BER's preferences seem clear to senior scientist Stephen E. Derenzo, Ph.D, at the Lawrence Berkeley National Laboratory in California, where PET, SPECT, and other nuclear imaging platforms have been developed for more than 30 years.
“We have been given a very strong message from Anna Palmisano that if it involves radiochemistry and instrumentation in support of biofuels and environmental remediation, she will fund it. If it involves human health, she will deny funding,” he said.
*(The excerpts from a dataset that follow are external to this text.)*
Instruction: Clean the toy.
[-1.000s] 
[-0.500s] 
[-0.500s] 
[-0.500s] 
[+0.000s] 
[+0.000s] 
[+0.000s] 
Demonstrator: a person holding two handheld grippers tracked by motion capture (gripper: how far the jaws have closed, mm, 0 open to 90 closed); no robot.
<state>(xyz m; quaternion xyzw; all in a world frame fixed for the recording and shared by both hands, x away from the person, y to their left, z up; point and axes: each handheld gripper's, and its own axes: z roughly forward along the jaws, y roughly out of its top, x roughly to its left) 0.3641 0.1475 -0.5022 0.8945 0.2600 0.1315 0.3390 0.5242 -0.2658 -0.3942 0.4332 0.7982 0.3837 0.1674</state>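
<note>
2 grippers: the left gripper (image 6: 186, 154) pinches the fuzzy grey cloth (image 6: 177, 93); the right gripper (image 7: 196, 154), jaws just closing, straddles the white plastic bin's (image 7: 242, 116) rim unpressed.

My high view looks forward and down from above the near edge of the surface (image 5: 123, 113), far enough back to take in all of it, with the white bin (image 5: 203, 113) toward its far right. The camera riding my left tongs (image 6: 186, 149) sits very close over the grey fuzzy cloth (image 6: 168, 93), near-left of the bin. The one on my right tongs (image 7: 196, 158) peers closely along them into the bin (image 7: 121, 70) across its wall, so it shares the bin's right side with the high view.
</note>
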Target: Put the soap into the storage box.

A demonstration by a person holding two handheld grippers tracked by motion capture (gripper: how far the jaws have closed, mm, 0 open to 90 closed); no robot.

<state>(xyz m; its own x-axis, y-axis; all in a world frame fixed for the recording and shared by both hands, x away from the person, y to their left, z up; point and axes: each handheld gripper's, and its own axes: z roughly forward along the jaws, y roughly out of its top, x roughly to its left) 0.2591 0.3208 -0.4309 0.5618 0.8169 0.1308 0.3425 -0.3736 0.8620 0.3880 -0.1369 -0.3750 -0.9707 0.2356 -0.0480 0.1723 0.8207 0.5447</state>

But Palmisano emphasizes that the door remains open for NIH grants for medical applications, and she has promised to follow the intent of Congress to spend the designated nuclear medicine funding as instructed. BER's focus on plant imaging may result in discoveries that influence human imaging applications as well, she said.
NIH OPTION
“It is not as though they have to suddenly find funding from NIH,” she said. “NIH has a long history of taking advantage of the opportunities, the expertise, and the specialized equipment at our national laboratories.”
Some national laboratory scientists oppose using NIH money to support their work. They complain the typical competitive twoyear cycle of funding at the National Cancer Institute and other NIH organizations is poorly suited for the kind of longterm projects they undertake. The NCI subsidized only 16% of the applications for R01 grants (the standard NCI grant for individual researchers) in 2008, down from a 50% approval rate a few years earlier.
Still, Barbara Croft, Ph.D., director of NCI's cancer imaging program, said that the institute has funded some projects at the national laboratories for up to 10 years.
“I'd say our continuity is pretty good,” she said.
Soon after the congressional appropriation, Joanna Fowler, Ph.D., a senior chemist at Brookhaven National Laboratory in Upton, NY, still expressed concern about the likelihood of DOE funding.
“We used the DOE money to fund the development of tracers and the NIH money to apply them to specific clinical problems,” she said. “It has been a very good synergy. We just can't fund medical research with DOE money anymore.”